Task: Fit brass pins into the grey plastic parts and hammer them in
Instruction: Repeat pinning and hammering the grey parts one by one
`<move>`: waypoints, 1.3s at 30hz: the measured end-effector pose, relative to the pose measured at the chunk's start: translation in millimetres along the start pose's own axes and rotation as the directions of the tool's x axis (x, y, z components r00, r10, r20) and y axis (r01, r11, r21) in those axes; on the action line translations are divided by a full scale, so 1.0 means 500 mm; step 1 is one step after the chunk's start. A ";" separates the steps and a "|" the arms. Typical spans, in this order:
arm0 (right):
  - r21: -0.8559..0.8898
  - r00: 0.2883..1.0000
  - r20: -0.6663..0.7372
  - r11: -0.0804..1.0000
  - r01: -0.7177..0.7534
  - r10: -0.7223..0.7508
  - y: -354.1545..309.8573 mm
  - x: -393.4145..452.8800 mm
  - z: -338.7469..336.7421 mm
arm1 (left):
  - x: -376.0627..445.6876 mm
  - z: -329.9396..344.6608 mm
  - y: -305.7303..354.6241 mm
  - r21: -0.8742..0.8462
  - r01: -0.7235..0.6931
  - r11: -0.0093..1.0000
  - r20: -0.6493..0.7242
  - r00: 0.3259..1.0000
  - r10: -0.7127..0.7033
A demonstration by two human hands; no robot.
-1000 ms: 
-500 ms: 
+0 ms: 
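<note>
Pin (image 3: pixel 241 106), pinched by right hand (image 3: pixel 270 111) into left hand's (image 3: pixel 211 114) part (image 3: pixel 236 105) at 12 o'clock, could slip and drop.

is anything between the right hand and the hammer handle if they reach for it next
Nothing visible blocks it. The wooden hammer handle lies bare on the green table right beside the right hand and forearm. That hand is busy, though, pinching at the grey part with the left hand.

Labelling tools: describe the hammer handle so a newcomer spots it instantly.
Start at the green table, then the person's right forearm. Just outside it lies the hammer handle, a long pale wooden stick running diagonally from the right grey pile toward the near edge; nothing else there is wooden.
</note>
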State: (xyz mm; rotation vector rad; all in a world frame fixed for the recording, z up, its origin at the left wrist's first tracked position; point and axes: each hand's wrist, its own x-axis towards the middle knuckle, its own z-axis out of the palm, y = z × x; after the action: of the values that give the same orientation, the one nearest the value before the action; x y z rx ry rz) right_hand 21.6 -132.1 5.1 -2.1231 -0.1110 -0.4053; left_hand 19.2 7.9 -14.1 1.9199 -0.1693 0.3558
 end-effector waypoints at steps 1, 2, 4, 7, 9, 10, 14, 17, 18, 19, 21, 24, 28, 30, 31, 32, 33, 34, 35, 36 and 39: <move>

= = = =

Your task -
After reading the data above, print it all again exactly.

Task response -
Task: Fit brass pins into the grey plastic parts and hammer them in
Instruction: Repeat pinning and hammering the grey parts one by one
`<move>`: waypoints, 1.3s at 30hz: the measured end-effector pose, relative to the pose measured at the chunk's start: translation in millimetres along the start pose's own axes and rotation as the directions of the tool's x axis (x, y, z components r00, r10, r20) and y axis (r01, r11, r21) in those axes; on the action line translations are divided by a full scale, so 1.0 means 500 mm; step 1 is one step after the chunk's start. A ";" separates the steps and a "|" the arms. Typical spans, in this order:
arm0 (right):
  - r21: -0.8559..0.8898
  - r00: 0.2883..1.0000
  - r20: -0.6663..0.7372
  - r11: -0.0804..1.0000
  - r01: -0.7177..0.7534
  - r10: -0.7223..0.7508
  - y: -354.1545..309.8573 mm
  - x: -393.4145..452.8800 mm
  - z: -338.7469..336.7421 mm
arm1 (left):
  - x: -376.0627..445.6876 mm
  - z: -329.9396..344.6608 mm
  - y: -305.7303..354.6241 mm
  - r21: -0.8742..0.8462
  - r01: -0.7235..0.6931
  - r11: -0.0093..1.0000
  - r20: -0.6493..0.7242
  - r00: 0.3259..1.0000
  - r10: -0.7127..0.7033
A demonstration by two human hands; no robot.
-1000 ms: 
-500 ms: 
+0 ms: 
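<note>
Pin (image 3: pixel 241 106), pinched by right hand (image 3: pixel 270 111) into left hand's (image 3: pixel 211 114) part (image 3: pixel 236 105) at 12 o'clock, could slip and drop.

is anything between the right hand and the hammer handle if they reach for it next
Nothing visible blocks it. The wooden hammer handle lies bare on the green table right beside the right hand and forearm. That hand is busy, though, pinching at the grey part with the left hand.

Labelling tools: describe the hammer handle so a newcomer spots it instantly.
Start at the green table, then the person's right forearm. Just outside it lies the hammer handle, a long pale wooden stick running diagonally from the right grey pile toward the near edge; nothing else there is wooden.
</note>
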State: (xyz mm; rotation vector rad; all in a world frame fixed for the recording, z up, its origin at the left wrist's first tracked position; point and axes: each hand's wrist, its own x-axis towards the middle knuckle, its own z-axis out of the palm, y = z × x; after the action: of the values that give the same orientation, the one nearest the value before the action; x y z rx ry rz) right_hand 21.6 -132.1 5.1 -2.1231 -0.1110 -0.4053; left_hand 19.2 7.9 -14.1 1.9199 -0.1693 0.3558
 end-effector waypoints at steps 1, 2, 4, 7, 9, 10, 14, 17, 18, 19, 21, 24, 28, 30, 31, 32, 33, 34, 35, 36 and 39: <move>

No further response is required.